### Exercise
Copy the whole listing below exactly.
Stored data Start Marker
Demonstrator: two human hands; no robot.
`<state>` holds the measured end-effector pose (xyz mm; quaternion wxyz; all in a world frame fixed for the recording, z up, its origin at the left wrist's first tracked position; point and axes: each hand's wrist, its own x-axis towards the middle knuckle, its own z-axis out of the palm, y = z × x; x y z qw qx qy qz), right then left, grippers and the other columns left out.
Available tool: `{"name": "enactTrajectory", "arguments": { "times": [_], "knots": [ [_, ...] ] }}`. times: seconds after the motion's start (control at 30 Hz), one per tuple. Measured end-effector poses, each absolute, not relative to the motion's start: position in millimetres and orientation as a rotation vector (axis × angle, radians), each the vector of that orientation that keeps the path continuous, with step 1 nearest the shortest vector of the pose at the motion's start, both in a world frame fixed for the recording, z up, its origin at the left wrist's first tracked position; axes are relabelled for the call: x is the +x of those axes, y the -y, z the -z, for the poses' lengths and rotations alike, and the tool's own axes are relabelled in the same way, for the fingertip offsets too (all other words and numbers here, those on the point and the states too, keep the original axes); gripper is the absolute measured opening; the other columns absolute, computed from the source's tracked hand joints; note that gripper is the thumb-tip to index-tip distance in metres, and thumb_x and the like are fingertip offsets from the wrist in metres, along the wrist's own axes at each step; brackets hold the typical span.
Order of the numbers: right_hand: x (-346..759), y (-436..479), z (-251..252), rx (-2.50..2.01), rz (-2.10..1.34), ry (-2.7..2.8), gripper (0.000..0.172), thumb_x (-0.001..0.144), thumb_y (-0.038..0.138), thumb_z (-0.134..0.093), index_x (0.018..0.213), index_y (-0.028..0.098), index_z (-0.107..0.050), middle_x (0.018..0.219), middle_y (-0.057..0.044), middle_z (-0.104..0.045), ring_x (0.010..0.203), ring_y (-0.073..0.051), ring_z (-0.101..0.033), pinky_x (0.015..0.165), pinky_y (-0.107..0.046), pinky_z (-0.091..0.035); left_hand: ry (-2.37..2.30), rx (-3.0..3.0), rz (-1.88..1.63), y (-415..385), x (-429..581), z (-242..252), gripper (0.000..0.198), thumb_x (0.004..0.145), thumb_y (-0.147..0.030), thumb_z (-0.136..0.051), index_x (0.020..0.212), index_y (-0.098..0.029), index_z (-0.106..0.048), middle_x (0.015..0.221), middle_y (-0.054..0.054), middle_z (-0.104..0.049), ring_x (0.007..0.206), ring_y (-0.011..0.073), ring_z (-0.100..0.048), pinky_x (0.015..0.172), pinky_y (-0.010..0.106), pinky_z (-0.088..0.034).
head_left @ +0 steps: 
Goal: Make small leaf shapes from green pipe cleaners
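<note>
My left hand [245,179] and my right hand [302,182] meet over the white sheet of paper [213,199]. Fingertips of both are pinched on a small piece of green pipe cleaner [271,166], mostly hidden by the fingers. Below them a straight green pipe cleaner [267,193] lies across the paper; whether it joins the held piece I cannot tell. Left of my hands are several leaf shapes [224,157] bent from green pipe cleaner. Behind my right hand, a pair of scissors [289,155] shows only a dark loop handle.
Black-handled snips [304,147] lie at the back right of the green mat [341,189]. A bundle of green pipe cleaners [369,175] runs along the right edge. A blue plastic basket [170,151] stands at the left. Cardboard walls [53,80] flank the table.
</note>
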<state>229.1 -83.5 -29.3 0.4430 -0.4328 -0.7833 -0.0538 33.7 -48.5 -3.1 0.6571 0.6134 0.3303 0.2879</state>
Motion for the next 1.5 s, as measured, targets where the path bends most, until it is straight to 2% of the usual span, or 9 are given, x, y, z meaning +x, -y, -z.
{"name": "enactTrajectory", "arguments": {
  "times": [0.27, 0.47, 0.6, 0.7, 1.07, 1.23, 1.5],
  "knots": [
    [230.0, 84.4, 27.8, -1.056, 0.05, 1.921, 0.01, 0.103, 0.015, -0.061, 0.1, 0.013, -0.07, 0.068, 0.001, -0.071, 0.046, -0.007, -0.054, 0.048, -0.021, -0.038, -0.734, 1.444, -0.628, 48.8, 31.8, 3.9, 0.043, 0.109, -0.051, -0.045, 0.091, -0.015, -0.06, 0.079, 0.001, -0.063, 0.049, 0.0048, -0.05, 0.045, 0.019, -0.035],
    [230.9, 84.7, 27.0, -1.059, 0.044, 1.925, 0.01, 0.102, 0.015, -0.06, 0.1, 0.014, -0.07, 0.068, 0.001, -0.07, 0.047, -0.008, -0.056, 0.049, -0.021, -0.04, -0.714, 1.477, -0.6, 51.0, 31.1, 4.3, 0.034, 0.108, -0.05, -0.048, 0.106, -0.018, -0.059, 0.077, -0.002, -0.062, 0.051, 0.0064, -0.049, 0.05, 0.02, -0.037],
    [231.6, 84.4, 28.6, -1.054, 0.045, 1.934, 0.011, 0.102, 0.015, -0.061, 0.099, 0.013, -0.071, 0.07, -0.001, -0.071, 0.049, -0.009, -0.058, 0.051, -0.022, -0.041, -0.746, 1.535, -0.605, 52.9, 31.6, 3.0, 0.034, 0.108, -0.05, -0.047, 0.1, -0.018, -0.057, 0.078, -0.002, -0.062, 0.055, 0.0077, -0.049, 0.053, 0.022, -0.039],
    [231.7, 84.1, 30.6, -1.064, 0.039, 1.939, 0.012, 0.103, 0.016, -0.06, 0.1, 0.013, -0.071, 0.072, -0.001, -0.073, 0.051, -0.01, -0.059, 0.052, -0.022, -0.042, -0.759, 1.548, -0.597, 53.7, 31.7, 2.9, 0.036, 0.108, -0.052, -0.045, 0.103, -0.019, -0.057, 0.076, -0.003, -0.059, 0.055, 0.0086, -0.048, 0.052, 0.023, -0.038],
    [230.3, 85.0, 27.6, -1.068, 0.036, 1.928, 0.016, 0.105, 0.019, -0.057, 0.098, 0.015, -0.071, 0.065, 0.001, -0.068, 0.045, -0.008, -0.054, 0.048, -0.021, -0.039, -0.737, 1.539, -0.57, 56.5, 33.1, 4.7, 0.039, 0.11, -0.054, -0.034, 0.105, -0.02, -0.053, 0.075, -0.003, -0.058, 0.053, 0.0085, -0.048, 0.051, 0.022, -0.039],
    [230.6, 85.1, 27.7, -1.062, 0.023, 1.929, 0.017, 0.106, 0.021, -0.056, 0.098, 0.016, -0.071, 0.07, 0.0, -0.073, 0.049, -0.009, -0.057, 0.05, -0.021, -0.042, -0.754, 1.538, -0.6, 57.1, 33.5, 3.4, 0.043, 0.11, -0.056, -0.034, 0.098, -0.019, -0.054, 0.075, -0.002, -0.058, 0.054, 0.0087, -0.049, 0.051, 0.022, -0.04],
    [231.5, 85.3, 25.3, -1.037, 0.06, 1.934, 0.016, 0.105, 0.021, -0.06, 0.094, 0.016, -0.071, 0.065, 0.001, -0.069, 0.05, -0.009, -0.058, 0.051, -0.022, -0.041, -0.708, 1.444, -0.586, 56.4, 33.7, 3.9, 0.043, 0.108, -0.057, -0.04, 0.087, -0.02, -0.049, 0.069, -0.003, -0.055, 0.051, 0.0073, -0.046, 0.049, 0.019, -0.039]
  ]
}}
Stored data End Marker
### Answer for this exercise
Demonstrator: two human hands; no robot.
`<state>` holds the measured end-effector pose (xyz mm; quaternion wxyz; all in a world frame fixed for the recording, z up, its origin at the left wrist's first tracked position; point and axes: each hand's wrist, its own x-axis towards the middle knuckle, its own z-axis out of the palm, y = z × x; x y z qw qx qy qz), right then left, grippers and the other columns left out.
Available tool: `{"name": "enactTrajectory", "arguments": { "times": [_], "knots": [ [_, ...] ] }}`. times: seconds after the motion's start (control at 30 Hz), one per tuple. Measured end-effector poses, each absolute, not relative to the motion's start: position in millimetres and orientation as a rotation vector (axis × angle, radians), each the vector of that orientation that keeps the path continuous, with step 1 nearest the shortest vector of the pose at the motion's start, both in a world frame fixed for the recording, z up, its origin at the left wrist's first tracked position; axes are relabelled for the call: x is the +x of those axes, y the -y, z the -z, for the poses' lengths and rotations alike, and the tool's own axes are relabelled in the same way, for the fingertip offsets too (all other words and numbers here, those on the point and the states too, keep the original axes); gripper is the absolute measured opening; the other columns absolute, computed from the source's tracked hand joints; note that gripper is the thumb-tip to index-tip distance in metres, and thumb_x and the like are fingertip offsets from the wrist in metres, along the wrist's own axes at each step; brackets hold the typical span.
Order of the numbers: right_hand: x (-346..759), y (-436..479), z (-251..252), rx (-2.50..2.01), rz (-2.10..1.34), ry (-2.7..2.8), gripper (0.000..0.172), thumb_x (-0.001..0.144), thumb_y (-0.038..0.138), thumb_z (-0.134..0.093), index_x (0.018..0.213), index_y (-0.028..0.098), index_z (-0.107..0.050), middle_x (0.018..0.219), middle_y (-0.057..0.044), middle_z (-0.104..0.045), ring_x (0.010..0.203), ring_y (-0.073..0.051), ring_z (-0.101..0.033), pinky_x (0.015..0.165), pinky_y (-0.107..0.046), pinky_z (-0.091..0.035); left_hand: ry (-2.37..2.30), rx (-3.0..3.0), rz (-1.88..1.63), y (-415..385), x (-429..581), z (-242..252), gripper (0.000..0.198), thumb_x (0.004..0.145), thumb_y (-0.147..0.030), thumb_z (-0.136..0.051), index_x (0.020..0.212), index_y (-0.098..0.029), index_z (-0.106..0.048), middle_x (0.015..0.221), middle_y (-0.054..0.054), middle_z (-0.104..0.049), ring_x (0.007..0.206), ring_y (-0.011..0.073), ring_z (-0.100..0.048), pinky_x (0.015..0.172), pinky_y (-0.010..0.106), pinky_z (-0.088..0.034).
head_left @ +0 steps: 
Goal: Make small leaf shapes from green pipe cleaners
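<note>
My left hand [245,179] and my right hand [302,182] meet over the white sheet of paper [213,199]. Fingertips of both are pinched on a small piece of green pipe cleaner [271,166], mostly hidden by the fingers. Below them a straight green pipe cleaner [267,193] lies across the paper; whether it joins the held piece I cannot tell. Left of my hands are several leaf shapes [224,157] bent from green pipe cleaner. Behind my right hand, a pair of scissors [289,155] shows only a dark loop handle.
Black-handled snips [304,147] lie at the back right of the green mat [341,189]. A bundle of green pipe cleaners [369,175] runs along the right edge. A blue plastic basket [170,151] stands at the left. Cardboard walls [53,80] flank the table.
</note>
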<state>229.1 -83.5 -29.3 0.4430 -0.4328 -0.7833 -0.0538 33.7 -48.5 -3.1 0.6571 0.6134 0.3303 0.2879</state>
Motion for the next 1.5 s, as measured, targets where the path bends most, until it is straight to 2% of the usual span, or 9 are given, x, y, z meaning +x, -y, -z.
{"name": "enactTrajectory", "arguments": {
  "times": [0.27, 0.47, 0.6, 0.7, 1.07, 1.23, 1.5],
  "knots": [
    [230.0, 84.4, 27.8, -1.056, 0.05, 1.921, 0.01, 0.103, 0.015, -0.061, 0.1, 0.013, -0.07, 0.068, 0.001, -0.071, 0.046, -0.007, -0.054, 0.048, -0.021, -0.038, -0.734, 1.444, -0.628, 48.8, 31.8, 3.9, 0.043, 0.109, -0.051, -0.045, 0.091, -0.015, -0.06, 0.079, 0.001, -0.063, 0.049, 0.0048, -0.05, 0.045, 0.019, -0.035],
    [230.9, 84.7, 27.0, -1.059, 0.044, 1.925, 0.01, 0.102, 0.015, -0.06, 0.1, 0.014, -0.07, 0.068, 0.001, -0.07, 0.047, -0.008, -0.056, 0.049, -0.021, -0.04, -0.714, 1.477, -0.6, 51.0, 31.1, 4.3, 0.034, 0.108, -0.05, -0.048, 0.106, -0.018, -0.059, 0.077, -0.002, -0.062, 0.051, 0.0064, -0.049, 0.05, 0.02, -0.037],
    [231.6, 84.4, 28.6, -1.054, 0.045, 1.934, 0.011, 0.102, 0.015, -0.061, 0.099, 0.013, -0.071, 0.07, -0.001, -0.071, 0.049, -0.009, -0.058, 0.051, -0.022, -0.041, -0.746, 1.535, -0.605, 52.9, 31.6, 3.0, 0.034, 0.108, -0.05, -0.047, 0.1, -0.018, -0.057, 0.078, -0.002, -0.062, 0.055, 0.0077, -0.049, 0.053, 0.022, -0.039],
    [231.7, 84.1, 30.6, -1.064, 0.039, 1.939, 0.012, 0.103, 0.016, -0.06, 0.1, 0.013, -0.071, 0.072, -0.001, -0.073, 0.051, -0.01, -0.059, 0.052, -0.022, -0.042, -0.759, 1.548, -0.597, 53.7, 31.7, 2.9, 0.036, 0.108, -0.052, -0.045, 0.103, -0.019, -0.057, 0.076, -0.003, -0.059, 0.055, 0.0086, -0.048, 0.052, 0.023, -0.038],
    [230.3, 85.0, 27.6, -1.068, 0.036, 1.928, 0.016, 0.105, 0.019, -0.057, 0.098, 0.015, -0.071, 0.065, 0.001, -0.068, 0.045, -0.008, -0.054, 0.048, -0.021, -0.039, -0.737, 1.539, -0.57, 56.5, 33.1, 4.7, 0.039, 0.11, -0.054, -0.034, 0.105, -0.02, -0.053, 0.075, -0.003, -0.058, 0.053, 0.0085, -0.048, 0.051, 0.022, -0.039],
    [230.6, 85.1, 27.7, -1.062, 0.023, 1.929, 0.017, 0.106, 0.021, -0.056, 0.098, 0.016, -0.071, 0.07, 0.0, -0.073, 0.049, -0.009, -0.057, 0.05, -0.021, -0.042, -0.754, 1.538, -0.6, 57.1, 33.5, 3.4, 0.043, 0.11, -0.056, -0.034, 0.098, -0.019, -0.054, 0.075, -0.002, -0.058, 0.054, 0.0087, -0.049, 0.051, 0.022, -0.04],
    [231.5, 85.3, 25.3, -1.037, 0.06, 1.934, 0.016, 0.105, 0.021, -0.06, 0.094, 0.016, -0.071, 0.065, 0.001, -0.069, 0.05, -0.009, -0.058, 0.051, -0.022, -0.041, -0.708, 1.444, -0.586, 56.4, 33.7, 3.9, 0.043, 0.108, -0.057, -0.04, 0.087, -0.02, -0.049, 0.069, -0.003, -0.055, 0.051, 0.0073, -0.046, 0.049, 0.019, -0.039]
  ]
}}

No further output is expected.